_THE TASK_
The lines to reproduce from the material below are those from the one containing "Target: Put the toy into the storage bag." through the one containing "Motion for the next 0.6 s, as", both included; write them out exactly and add nothing.

_RECORDS FOR PROCESSING_
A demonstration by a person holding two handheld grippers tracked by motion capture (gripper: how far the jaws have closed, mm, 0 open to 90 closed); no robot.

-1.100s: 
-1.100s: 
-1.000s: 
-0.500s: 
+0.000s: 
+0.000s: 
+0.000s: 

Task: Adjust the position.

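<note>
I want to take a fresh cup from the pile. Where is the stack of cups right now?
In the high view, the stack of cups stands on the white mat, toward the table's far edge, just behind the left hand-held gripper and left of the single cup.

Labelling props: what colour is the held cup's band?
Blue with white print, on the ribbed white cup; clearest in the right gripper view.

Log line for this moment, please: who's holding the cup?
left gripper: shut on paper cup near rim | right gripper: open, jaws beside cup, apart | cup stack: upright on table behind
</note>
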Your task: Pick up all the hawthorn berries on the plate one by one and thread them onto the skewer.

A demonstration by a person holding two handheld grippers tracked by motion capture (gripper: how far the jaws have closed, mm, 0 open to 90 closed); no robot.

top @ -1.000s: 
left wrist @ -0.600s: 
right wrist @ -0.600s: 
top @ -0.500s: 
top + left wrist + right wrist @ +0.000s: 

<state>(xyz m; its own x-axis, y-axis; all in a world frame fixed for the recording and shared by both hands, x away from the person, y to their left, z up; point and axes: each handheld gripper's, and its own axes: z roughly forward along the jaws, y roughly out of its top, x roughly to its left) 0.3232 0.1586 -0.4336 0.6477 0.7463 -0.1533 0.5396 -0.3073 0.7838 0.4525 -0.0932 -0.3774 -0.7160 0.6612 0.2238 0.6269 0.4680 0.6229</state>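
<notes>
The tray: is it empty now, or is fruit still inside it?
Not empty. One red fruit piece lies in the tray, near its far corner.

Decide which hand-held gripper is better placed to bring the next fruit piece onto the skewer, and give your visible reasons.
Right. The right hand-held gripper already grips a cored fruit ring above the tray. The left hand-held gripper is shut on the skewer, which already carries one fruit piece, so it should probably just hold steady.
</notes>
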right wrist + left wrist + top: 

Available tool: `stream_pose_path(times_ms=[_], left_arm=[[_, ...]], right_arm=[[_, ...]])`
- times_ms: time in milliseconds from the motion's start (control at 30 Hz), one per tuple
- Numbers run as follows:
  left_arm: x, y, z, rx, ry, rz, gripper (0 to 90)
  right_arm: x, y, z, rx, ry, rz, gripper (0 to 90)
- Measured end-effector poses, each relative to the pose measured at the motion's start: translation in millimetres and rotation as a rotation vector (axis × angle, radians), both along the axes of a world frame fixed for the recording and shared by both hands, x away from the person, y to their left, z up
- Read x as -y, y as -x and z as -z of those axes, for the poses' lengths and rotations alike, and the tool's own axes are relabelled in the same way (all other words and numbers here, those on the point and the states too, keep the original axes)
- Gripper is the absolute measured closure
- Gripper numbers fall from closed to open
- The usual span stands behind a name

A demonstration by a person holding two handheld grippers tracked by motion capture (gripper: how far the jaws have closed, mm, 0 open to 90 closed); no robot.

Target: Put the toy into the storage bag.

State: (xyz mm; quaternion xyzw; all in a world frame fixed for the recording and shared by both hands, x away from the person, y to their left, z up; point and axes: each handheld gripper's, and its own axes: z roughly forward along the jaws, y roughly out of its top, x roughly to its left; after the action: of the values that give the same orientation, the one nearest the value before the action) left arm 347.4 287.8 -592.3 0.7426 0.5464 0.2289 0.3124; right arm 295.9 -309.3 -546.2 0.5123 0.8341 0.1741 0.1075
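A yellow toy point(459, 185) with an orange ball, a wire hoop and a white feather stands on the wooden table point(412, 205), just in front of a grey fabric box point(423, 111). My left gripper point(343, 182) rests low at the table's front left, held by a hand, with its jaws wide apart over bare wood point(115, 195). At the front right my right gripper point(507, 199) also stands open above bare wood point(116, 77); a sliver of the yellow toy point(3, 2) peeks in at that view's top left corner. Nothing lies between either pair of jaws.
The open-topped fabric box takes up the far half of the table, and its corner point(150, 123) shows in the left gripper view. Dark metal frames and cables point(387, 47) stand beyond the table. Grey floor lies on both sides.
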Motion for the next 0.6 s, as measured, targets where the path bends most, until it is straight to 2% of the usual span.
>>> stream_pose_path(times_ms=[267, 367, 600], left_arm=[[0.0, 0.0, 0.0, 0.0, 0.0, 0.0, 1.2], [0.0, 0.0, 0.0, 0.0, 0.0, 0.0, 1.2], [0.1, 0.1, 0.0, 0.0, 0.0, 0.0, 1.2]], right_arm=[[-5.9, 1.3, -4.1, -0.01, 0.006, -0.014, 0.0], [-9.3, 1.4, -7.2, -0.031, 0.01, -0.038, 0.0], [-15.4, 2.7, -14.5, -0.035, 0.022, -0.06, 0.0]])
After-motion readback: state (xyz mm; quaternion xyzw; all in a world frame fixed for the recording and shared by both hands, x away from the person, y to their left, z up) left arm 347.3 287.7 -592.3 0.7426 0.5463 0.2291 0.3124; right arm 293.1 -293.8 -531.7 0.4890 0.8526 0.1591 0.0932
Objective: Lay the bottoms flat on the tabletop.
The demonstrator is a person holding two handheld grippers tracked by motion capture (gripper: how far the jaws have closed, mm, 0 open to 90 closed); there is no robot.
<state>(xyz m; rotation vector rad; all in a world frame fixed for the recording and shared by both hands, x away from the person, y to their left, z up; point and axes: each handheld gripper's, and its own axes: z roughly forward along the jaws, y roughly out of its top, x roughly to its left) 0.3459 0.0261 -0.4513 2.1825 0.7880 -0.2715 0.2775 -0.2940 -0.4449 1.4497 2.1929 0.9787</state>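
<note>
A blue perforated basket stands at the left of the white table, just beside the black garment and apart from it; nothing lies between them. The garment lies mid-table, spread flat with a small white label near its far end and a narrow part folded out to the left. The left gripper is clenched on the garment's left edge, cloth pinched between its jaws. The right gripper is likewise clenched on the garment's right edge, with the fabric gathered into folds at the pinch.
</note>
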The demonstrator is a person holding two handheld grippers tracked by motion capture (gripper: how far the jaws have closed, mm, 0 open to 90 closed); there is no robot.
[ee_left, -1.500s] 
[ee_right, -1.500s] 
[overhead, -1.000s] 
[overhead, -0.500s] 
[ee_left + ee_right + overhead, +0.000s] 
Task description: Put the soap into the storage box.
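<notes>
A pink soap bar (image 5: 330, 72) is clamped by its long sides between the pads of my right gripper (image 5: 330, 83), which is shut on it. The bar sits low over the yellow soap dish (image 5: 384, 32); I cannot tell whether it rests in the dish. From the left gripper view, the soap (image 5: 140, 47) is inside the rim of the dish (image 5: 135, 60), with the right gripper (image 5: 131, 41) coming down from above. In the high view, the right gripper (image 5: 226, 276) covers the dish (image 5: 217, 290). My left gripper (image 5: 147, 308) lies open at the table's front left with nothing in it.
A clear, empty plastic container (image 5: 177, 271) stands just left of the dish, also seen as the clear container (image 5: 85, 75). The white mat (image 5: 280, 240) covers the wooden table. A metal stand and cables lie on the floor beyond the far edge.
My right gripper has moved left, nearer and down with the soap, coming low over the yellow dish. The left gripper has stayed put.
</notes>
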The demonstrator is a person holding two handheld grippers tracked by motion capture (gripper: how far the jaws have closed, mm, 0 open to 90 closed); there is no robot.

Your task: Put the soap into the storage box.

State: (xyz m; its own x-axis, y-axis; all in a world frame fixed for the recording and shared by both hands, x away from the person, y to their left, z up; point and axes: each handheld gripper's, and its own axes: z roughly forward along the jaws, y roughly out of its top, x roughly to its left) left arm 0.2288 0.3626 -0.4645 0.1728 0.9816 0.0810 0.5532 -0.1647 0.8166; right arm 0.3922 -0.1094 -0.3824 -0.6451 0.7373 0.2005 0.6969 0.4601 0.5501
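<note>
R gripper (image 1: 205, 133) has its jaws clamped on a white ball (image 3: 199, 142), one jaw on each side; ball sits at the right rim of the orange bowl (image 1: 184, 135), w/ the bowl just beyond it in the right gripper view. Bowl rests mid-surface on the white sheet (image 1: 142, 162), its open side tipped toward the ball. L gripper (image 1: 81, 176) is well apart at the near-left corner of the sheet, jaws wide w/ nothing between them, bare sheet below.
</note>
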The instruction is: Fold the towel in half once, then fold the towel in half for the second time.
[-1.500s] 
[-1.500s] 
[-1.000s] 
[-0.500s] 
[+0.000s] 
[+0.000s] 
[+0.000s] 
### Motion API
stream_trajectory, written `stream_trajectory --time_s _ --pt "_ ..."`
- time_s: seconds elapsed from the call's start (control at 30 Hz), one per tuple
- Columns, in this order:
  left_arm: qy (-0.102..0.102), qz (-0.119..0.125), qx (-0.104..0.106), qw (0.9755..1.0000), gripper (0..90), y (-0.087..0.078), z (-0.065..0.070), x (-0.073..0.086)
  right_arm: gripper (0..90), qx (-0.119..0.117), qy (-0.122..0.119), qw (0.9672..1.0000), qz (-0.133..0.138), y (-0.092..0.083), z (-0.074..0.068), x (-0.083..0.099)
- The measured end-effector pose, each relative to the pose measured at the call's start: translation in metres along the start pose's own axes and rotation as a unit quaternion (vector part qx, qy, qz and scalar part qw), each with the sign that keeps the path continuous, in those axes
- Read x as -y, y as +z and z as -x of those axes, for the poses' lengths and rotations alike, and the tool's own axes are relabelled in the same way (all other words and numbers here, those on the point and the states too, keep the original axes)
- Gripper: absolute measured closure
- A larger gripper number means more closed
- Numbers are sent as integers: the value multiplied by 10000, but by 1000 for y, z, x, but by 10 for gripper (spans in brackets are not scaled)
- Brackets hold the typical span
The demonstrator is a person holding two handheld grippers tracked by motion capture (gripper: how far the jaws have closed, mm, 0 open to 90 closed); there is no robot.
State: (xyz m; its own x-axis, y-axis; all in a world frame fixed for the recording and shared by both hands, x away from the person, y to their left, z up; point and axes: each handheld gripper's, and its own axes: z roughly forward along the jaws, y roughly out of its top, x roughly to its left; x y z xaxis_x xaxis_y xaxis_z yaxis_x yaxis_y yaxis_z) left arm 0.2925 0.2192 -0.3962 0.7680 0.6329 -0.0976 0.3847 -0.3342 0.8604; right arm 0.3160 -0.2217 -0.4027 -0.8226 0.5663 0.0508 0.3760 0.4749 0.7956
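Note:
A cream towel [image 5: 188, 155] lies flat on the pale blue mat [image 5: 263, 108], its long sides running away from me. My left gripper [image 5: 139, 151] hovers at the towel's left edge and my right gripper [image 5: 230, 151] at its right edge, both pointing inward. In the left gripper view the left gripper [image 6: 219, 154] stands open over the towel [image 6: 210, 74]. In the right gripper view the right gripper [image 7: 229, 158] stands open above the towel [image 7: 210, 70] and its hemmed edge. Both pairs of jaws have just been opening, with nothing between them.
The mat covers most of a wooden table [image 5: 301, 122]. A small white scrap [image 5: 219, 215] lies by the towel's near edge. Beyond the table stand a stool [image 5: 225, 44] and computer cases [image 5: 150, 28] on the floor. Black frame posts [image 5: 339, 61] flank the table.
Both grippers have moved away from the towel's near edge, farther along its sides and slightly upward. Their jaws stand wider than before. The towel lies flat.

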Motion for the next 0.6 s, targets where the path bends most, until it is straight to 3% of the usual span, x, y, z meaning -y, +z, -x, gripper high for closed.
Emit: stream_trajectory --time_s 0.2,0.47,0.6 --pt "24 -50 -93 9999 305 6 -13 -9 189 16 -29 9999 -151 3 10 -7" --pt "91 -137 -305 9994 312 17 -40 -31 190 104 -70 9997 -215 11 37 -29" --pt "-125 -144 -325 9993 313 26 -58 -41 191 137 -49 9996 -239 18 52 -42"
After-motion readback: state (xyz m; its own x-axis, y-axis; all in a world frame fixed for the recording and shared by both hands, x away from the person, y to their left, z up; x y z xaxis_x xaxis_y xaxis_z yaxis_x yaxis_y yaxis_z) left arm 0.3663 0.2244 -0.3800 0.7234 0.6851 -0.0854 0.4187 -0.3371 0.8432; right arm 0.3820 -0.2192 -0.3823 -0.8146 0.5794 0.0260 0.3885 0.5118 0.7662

_SOLUTION FOR THIS PROBLEM_
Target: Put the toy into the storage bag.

State: (xyz mm; quaternion xyzw; all in a world frame fixed for the recording and shared by both hands, x away from the person, y to their left, z up; point and axes: each handheld gripper's, and its own axes: z roughly forward along the jaws, y roughly out of its top, x roughly to its left; after the action: of the values that give the same orientation, the one nearest the value before the action) left arm 347.4 287.8 -592.3 0.7426 0.5464 0.2289 0.3124; right arm 295.9 -309.3 -546.2 0.5123 0.8341 0.1741 0.1075
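A yellow toy point(459, 185) with an orange ball, a wire hoop and a white feather stands on the wooden table point(412, 205), just in front of a grey fabric box point(423, 111). My left gripper point(343, 182) rests low at the table's front left, held by a hand, with its jaws wide apart over bare wood point(115, 195). At the front right my right gripper point(507, 199) also stands open above bare wood point(116, 77); a sliver of the yellow toy point(3, 2) peeks in at that view's top left corner. Nothing lies between either pair of jaws.
The open-topped fabric box takes up the far half of the table, and its corner point(150, 123) shows in the left gripper view. Dark metal frames and cables point(387, 47) stand beyond the table. Grey floor lies on both sides.
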Motion for the next 0.6 s, as measured, targets where the path bends most, until it is straight to 2% of the usual span.

The work for this exercise is now done.